More than 500 people have been arrested in home raids across Homs, Syria's third-largest city, over the last 36 hours, Mr. Tarif said. Rampant door-to-door home raids across the country have created an internal "run-away crisis" with thousands of Syrians displaced and on the run, he added. Insan estimates 8,000 people have gone missing or been detained in Syria since the unrest began in mid-March.
Syria's military has moved to quell protest hotspots, starting with Deraa in the south and moving on to Banias on the western coast and Homs in the center. Homs saw some of the largest protests and most violent clashes with security forces last Friday, in which at least 15 people were killed.
Electricity and telecommunications were back on in Banias on Wednesday, after an almost 40-hour blackout, Mr. Tarif said.
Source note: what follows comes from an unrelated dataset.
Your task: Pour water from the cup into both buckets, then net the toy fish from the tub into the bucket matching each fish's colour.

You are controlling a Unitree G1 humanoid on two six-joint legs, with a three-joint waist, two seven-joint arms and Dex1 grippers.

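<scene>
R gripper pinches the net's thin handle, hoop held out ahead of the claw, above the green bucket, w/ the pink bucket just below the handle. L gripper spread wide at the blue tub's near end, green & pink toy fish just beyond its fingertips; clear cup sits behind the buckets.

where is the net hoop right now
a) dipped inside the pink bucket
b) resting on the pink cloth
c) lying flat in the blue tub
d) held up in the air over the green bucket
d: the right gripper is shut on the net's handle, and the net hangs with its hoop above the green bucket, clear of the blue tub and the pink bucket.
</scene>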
The southern city of Deraa, the cradle of Syria's protest movement, was under a military siege for at least 11 days, leaving residents cut off from electricity and water for about a week.
"It's a pattern and they just expanded it after they found relative success in Deraa," Mr. Tarif said. "The operation has two stages. One is siege, to keep people inside, and security check points," he said.
"Then an army unit arrives, the raids start in coordination with military and security intelligence. They raid homes, break doors, gather families in a room, and select from anyone between the ages of 15 and 60 in some cases, and in others they have a list of names to detain."
Protests have remained small and contained in Syria's two largest cities, Damascus and Aleppo. A protest activist in Aleppo said security forces foiled a student demonstration there on Tuesday evening for the second day in row.
"They stopped us quickly," the activist said by telephone. "I don't know what's going on, maybe there are informers among us," he said.
A small group of students started marching on Aleppo University's campus, carrying Coke bottles to use the soft drink to neutralize tear gas and plastic bags wrapped around their shoes to protect against taser shocks, the activist said, before other students started turning on them.
"I couldn't believe it when some of the students started attacking us," he said. "I said, 'You are also a student, a son of Syria, why are you doing this?'"
Protests also emerged on Tuesday in the southern towns of Jassim and Tafas, despite a continued crackdown by tanks and troops there, and in Latakia, activists said.
Latakia, on the Mediterranean coast above Banias, may be an area where the army turns to quell protests next, activists said. Tanks have surrounded the city's main square for six weeks.